I met Sonya* in a Kentucky jail. Our missions team was there passing out Christmas backpacks and sharing the gospel alongside our ministry partner, HR Ministries of Princeton, Kentucky.
Sonya had come to the jail with her 4 small boys to visit her husband. She told me about his incarceration and how, with no one to help with child care, she had lost her job. Sonya was worried about feeding her children, and as we prayed together, my heart filled with compassion for this young family.
Persistent Poverty Shapes Existence
Sonya is one of the many affected by poverty, joblessness, and food insecurity in America’s Mississippi River Delta and Appalachian regions.

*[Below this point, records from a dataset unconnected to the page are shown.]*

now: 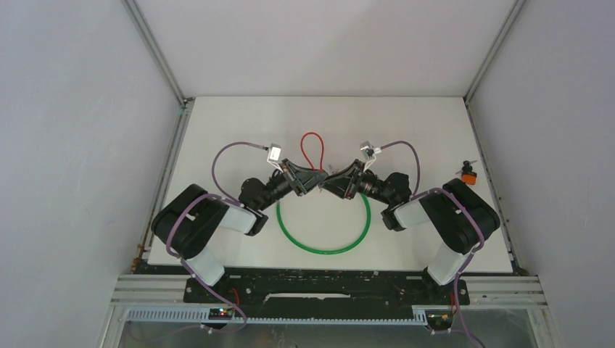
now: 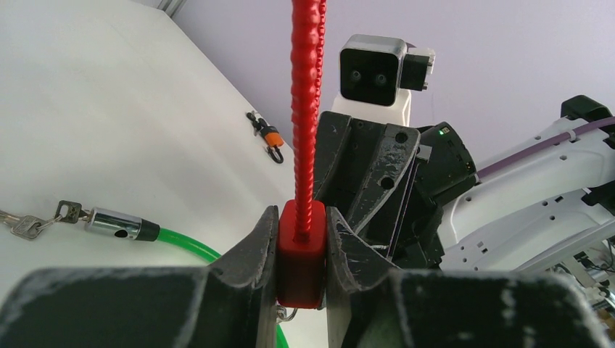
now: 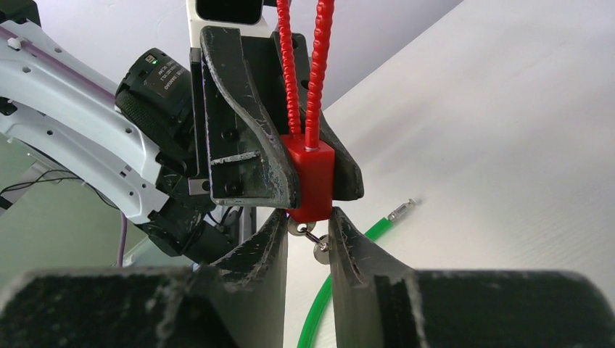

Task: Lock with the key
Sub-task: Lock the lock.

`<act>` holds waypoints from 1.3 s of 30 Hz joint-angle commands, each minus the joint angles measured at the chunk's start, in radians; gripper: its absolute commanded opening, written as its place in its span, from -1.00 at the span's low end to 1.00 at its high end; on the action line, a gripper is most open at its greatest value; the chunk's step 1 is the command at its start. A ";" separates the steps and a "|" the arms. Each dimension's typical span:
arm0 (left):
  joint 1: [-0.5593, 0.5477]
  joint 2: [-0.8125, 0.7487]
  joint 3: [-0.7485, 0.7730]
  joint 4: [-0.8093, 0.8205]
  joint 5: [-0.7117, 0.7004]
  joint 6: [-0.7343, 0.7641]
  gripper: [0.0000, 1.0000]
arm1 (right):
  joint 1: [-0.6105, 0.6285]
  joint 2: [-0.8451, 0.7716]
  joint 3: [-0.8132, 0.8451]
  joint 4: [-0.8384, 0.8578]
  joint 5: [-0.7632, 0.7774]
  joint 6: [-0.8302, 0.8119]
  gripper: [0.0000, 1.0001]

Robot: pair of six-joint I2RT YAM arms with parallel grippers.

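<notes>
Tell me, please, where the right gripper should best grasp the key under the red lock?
Grip the key by its exposed head, likely from below: it hangs under the red lock body, whose sides the left gripper clamps.

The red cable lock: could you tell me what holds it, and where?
The left gripper clamps the red cable lock by its body's two sides. The right gripper flanks the key beneath it; whether it grips cannot be told.
</notes>
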 commanded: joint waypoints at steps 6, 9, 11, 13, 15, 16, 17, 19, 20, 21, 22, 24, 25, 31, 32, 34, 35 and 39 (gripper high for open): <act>-0.030 -0.011 0.045 0.101 0.054 0.005 -1.00 | 0.018 0.022 0.038 0.013 0.086 -0.066 -1.00; -0.029 -0.015 0.035 0.100 0.032 0.014 -1.00 | 0.022 0.013 0.036 -0.009 0.117 -0.077 -1.00; -0.029 -0.018 0.029 0.100 0.012 0.021 -1.00 | 0.026 -0.006 0.022 -0.033 0.155 -0.108 -1.00; -0.029 -0.019 0.023 0.100 0.001 0.025 -1.00 | 0.037 -0.039 0.008 -0.079 0.204 -0.158 -1.00; -0.029 -0.021 0.021 0.101 -0.007 0.027 -1.00 | 0.050 -0.080 0.001 -0.153 0.266 -0.212 -1.00; -0.030 -0.020 0.020 0.101 -0.011 0.029 -1.00 | 0.059 -0.102 -0.001 -0.193 0.299 -0.240 -1.00; -0.029 -0.021 0.019 0.101 -0.016 0.029 -1.00 | 0.068 -0.122 -0.002 -0.235 0.329 -0.269 -1.00; -0.029 -0.020 0.018 0.100 -0.019 0.029 -1.00 | 0.091 -0.162 -0.004 -0.301 0.399 -0.328 -1.00; -0.029 -0.018 0.019 0.100 -0.018 0.029 -1.00 | 0.098 -0.173 -0.004 -0.320 0.422 -0.346 -1.00; -0.030 -0.017 0.020 0.100 -0.016 0.028 -1.00 | 0.107 -0.183 -0.005 -0.334 0.442 -0.363 -1.00; -0.029 -0.015 0.022 0.100 -0.012 0.027 -1.00 | 0.115 -0.189 -0.005 -0.350 0.464 -0.378 -1.00; -0.029 -0.011 0.026 0.100 -0.007 0.023 -1.00 | 0.133 -0.206 -0.005 -0.378 0.510 -0.408 -1.00; -0.030 -0.009 0.027 0.100 -0.005 0.022 -1.00 | 0.139 -0.212 -0.005 -0.388 0.528 -0.425 -1.00; -0.033 -0.007 0.030 0.100 0.003 0.025 -1.00 | 0.171 -0.212 -0.005 -0.389 0.540 -0.470 -1.00; -0.034 -0.007 0.032 0.100 0.006 0.025 -1.00 | 0.175 -0.207 -0.005 -0.381 0.532 -0.476 -1.00; -0.037 -0.005 0.035 0.100 0.016 0.024 -1.00 | 0.183 -0.199 -0.005 -0.363 0.514 -0.486 -1.00; -0.038 -0.004 0.037 0.100 0.021 0.024 -1.00 | 0.186 -0.195 -0.003 -0.358 0.510 -0.488 -0.98; -0.041 -0.002 0.045 0.101 0.039 0.020 -1.00 | 0.186 -0.180 -0.003 -0.344 0.498 -0.486 -0.68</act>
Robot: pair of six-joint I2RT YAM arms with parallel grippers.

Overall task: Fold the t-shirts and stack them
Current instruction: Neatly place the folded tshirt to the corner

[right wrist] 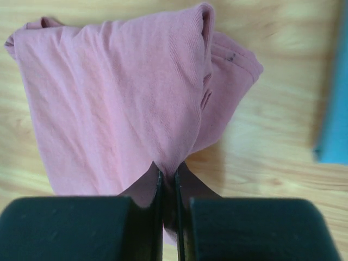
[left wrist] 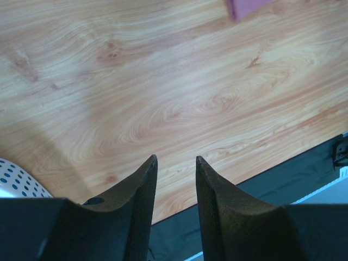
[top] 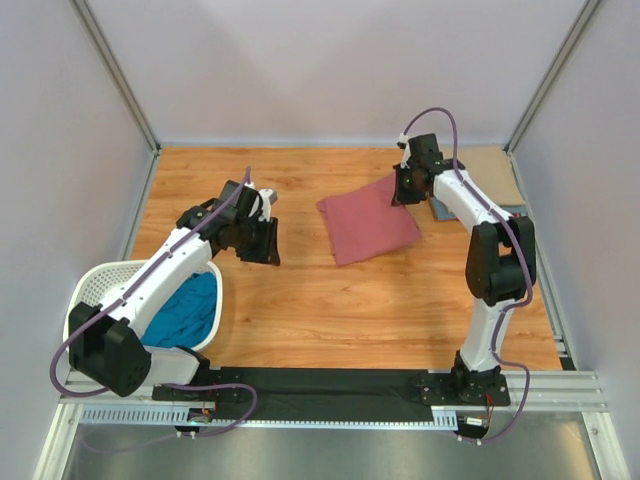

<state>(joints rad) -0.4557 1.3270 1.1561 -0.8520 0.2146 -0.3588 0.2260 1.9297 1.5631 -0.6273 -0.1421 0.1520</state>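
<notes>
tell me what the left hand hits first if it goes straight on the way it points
Probably the bare wooden table: the left hand, open and empty, angles down at it with nothing between. The rose-red t-shirt lies farther on, off to the right, though depth is hard to judge.

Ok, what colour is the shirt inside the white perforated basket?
Teal blue shirt, clearest in the top external view.

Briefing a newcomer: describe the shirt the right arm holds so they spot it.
On the wooden table, look right of centre, at the right pincer. It pinches the dusty rose t-shirt, loosely folded; the teal t-shirt sits in the white basket.
</notes>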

Poverty rates average 19.7% in the combined Appalachian areas of Alabama, Kentucky, Tennessee, Virginia, and West Virginia. One in 4 Kentucky children go to bed without knowing where his or her next meal will come from.
Dewey and Kathie Aiken witness the effects of poverty firsthand as North American Mission Board missionaries traveling throughout the mountains of West Virginia, Virginia, Tennessee, North Carolina, Kentucky, and Pennsylvania. Churches and ministries there identify poverty and food insecurity as the primary needs. Kathie said much of this is because of joblessness, drug use, and isolation.

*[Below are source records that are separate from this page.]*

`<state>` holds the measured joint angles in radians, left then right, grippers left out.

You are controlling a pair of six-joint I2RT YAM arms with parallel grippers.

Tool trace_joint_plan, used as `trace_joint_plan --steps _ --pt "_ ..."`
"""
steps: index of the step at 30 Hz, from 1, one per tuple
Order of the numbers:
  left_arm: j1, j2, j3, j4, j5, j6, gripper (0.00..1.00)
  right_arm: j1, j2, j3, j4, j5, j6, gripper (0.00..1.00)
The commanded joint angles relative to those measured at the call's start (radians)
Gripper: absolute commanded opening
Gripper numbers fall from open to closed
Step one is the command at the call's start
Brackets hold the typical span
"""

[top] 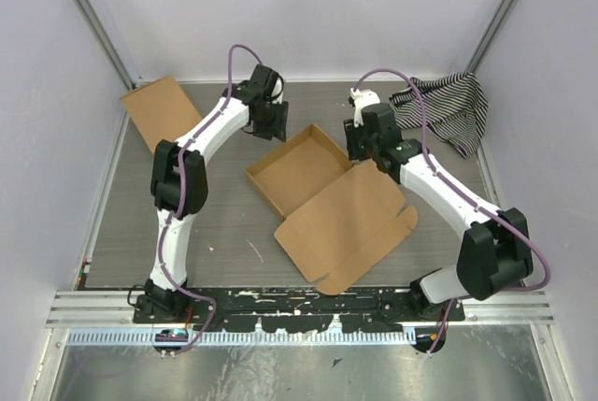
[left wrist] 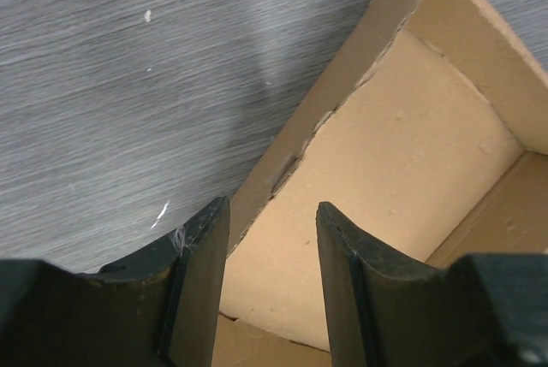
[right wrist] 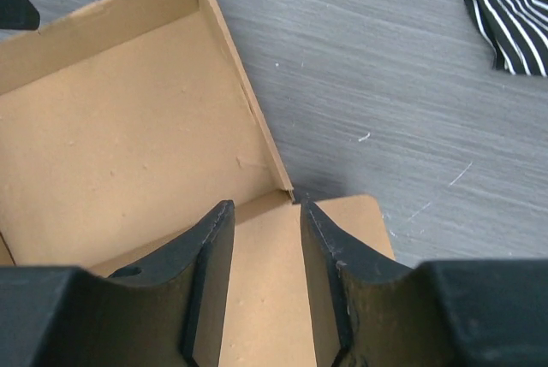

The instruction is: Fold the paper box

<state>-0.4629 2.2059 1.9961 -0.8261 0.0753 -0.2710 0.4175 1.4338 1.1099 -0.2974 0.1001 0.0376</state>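
Both claws parted, empty: left gripper [left wrist: 272, 209] over far-left wall of paper box [top: 297, 169], right gripper [right wrist: 265, 206] over its right hinge corner. Box sits between them; tray walls up, lid flat open, closing not yet done.

Nothing readable is showing in any view: no text, labels, brands, numbers or signs. The box [top: 297, 169] is showing plain brown, unprinted faces only.
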Motion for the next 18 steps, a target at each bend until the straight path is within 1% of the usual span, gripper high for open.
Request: trace_joint_plan --steps 1,7,11,13,15,18 --pt "-0.006 -0.003 -0.027 0.082 0.08 -0.008 0.53 -0.002 -0.077 -0.014 -0.001 0.029 0.035 0.42" --pt "-0.013 0.068 0.024 0.038 0.089 -0.013 0.52 -0.007 -0.083 -0.004 -0.022 0.037 0.033 0.42" --pt "-0.017 0.1 0.034 0.022 0.074 -0.015 0.51 -0.011 -0.074 0.013 -0.029 0.041 0.038 0.42" --pt "-0.017 0.114 0.045 0.006 0.049 -0.023 0.49 -0.01 -0.069 0.017 -0.03 0.042 0.041 0.42" --pt "-0.017 0.122 0.056 -0.053 0.013 -0.035 0.44 -0.011 -0.064 0.02 -0.033 0.049 0.046 0.42" --pt "-0.01 0.099 0.013 -0.1 -0.037 -0.079 0.27 -0.012 -0.05 0.023 -0.035 0.057 0.057 0.41"
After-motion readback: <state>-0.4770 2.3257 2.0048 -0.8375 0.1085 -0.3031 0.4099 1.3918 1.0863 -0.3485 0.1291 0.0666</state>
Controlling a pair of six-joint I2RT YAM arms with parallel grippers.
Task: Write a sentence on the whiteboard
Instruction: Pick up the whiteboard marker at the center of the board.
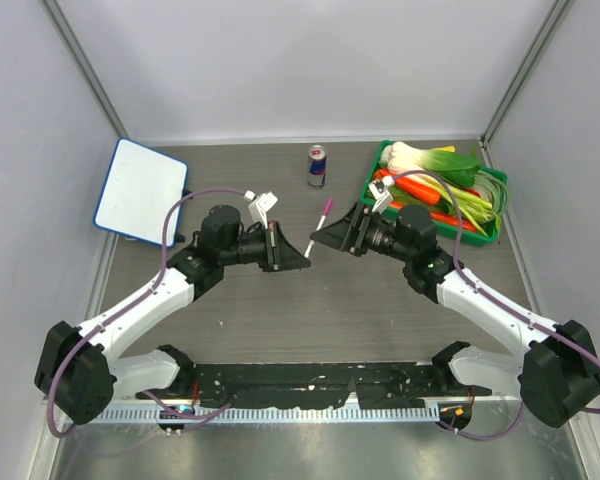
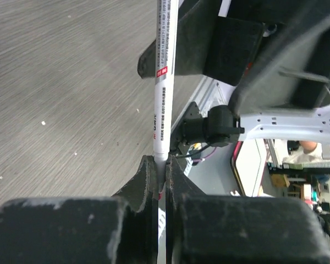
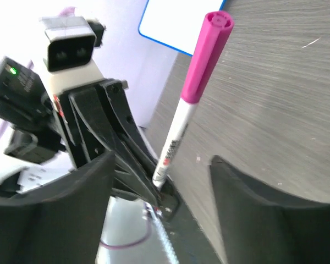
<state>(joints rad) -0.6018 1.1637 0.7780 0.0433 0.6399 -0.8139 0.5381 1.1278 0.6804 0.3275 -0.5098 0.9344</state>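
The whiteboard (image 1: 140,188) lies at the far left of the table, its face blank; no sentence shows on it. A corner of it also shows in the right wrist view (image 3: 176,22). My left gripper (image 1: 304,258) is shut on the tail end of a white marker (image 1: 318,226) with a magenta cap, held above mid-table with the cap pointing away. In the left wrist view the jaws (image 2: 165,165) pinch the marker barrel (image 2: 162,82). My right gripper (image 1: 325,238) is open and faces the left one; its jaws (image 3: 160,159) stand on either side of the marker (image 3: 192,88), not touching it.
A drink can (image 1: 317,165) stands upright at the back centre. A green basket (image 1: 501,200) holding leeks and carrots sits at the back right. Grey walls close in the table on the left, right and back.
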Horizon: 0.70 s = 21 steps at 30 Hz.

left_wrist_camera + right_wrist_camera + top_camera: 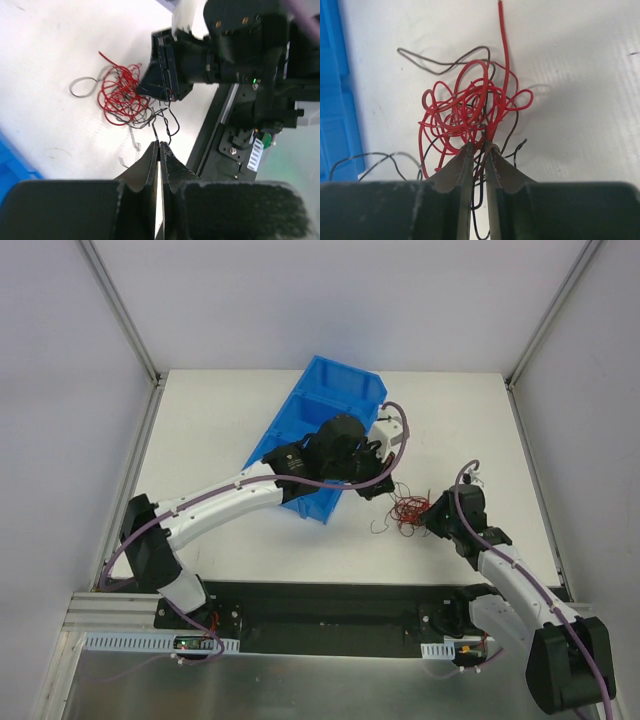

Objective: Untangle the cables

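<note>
Red and black cables (470, 110) lie bunched in one curly tangle on the white tabletop (580, 75), directly ahead of the right end effector (478, 147) and touching its tips. Its two fingers (455, 167) are drawn in to a thin slit, with several red loops and a black strand caught between them at the near edge of the bunch. One red end sticks straight out beyond the tangle, away from this end effector, and thin black strands trail off to either side of the fingers. A blue bin (332, 85) runs along the left edge of the right wrist view. The left end effector (160, 146) has its fingers pressed fully together on a single black strand that leads forward from its tips into the tangle. Seen from there, the right end effector sits just beyond the bunch, facing back toward it. From above, the tangle lies between the two end effectors, with the bin behind the left one.
</note>
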### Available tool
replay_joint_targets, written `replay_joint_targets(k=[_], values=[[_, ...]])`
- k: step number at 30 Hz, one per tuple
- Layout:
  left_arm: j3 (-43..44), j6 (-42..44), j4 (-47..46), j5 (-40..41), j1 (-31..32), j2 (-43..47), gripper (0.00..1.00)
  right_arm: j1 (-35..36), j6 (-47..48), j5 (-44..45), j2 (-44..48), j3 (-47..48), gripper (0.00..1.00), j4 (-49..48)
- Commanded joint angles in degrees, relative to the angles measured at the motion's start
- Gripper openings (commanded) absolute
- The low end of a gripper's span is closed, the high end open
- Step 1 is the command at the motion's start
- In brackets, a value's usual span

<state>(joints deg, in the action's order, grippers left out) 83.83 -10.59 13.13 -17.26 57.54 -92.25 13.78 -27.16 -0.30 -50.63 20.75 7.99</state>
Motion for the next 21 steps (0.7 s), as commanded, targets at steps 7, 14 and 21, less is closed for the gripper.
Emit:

In the Mississippi River Delta, Arkansas, Louisiana, and Mississippi rank among the top 5 states for overall poverty. Mississippi, for example, has the highest child poverty rate in the US, with 27.9% of children in families living below the poverty line in 2019.

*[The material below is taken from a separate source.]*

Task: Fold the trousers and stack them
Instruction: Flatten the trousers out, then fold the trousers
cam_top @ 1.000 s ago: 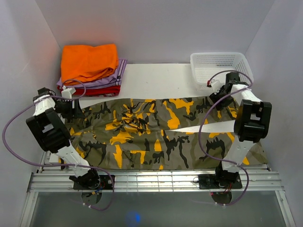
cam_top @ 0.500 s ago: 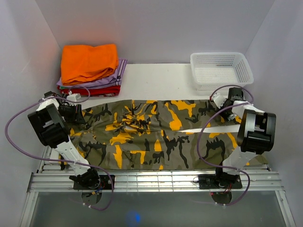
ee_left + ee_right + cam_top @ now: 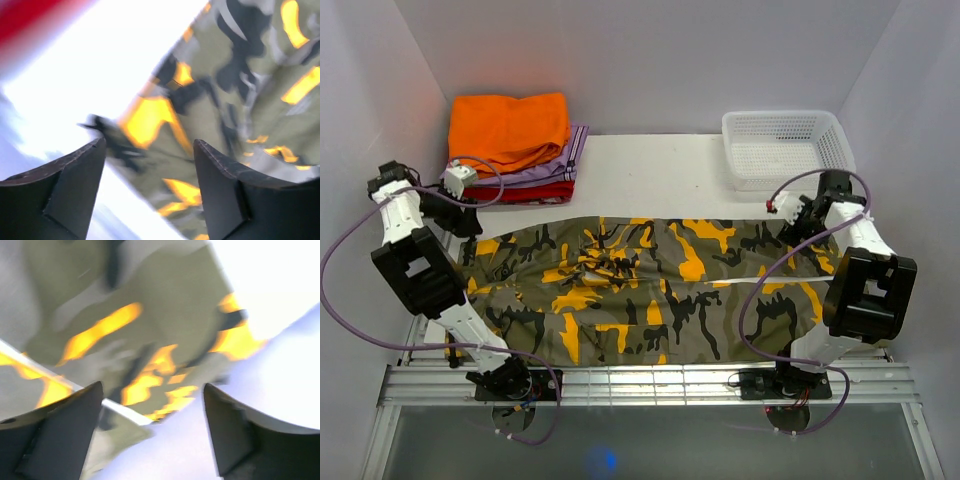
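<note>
Two pincers hover over the far edge of the trousers (image 3: pixel 640 290), one at each end. The left pincer (image 3: pixel 460 218) hangs above the far left corner of the cloth. Its wrist view shows the left pincer (image 3: pixel 148 145) spread wide with nothing between the fingers and the trousers (image 3: pixel 250 100) directly beneath. The right pincer (image 3: pixel 800 218) hangs above the far right end. In its wrist view the right pincer (image 3: pixel 152 387) is likewise wide and empty, with a corner of the trousers (image 3: pixel 150 305) below it.

Task status, as judged: the garment lies spread lengthwise on the counter (image 3: pixel 650 170), the two legs side by side. A thin strip of counter shows between them on the near side of the right pincer. No crosswise fold is visible. Folding to a compact size and stacking both remain.

Edges and clearance:
- The far cloth edge runs straight from one pincer to the other.
- Bare counter lies beyond both pincers.
- The orange garment (image 3: pixel 510 128), atop lilac and red clothes (image 3: pixel 535 180), sits just beyond the left pincer.
- The white basket (image 3: pixel 785 145) sits just beyond the right pincer.
- The side walls stand close outboard of each pincer, so free room lies mainly inward, over the cloth.
</note>
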Motion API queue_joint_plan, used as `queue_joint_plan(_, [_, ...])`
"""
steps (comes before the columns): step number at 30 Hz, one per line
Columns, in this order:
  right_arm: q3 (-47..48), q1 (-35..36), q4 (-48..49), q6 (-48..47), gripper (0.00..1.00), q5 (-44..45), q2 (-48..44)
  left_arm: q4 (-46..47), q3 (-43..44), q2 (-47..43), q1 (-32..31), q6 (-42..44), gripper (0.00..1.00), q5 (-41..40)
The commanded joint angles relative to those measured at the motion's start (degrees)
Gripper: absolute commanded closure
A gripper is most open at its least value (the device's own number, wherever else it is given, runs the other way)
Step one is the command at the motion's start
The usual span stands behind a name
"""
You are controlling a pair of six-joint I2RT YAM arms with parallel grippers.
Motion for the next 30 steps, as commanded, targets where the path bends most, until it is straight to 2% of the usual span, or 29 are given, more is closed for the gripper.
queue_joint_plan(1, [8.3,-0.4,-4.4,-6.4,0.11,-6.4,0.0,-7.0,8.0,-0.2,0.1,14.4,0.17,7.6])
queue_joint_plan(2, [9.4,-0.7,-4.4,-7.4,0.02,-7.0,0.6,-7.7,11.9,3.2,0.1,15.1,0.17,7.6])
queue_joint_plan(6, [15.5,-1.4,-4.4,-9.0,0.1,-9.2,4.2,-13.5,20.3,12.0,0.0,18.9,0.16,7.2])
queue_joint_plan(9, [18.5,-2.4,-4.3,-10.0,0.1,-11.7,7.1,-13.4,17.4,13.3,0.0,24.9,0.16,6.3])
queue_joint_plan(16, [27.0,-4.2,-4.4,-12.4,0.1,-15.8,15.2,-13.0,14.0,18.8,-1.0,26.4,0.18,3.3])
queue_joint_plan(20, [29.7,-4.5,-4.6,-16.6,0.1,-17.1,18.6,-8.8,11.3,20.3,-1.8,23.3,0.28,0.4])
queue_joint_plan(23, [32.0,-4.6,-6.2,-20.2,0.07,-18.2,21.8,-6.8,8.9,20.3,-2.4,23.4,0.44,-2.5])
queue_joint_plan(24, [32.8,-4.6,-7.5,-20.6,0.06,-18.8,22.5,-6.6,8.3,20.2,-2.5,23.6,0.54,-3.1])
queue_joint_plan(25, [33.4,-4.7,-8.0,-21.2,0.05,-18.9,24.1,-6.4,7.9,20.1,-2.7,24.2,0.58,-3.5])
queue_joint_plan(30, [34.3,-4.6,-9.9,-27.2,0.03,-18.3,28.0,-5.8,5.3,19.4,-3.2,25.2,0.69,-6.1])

According to Pat Ingram, Alabama WMU missions and ministry consultant, 40 years of joblessness and low wages have resulted in persistent poverty, shaping the daily existence of the region’s people.
Follow Christ’s Example
The Bible directs how believers should respond to children in poverty.
Like Jesus, we are to love them. He showed compassion for them when He “took them in his arms and blessed them, laying his hands on them” (Mark 10:16 ESV).
We are likewise called to confront poverty and impact lostness. The natural response to our salvation is a desire to spread the gospel message and serve others. First John instructs believers to love “in deed and in truth” (3:16–18 ESV). In practical terms, we are to both tell and show God’s love to those around us.
“If we follow Christ’s example, our hearts long to serve all people, regardless of socioeconomic status,” said Stacey Burton, Kentucky missionary with Lake Cumberland Baptist Association’s PM59 Ministries. “In Matthew 25, Christ says that when we feed those who are hungry, clothe those who are naked, and give shelter to those who need rest, we are doing these things to Him. When we meet the physical and emotional needs of a family, we begin to build the relationship needed to be able to lead them to Christ and then disciple them.”
Meet Physical Needs First
Missionaries must often meet physical needs like hunger before they can address the spiritual need for Christ. Stacey looks for ways to bring families to church, especially at Christmas when they are more likely to request help.
Gift-filled Christmas backpacks serve as outreach tools, connecting ministries with families and giving missionaries a foot in the door to share the gospel.
Marshall and Janell Ingle, network coordinators with Mississippi River Ministry, have seen the impact Christmas backpacks make on families in need.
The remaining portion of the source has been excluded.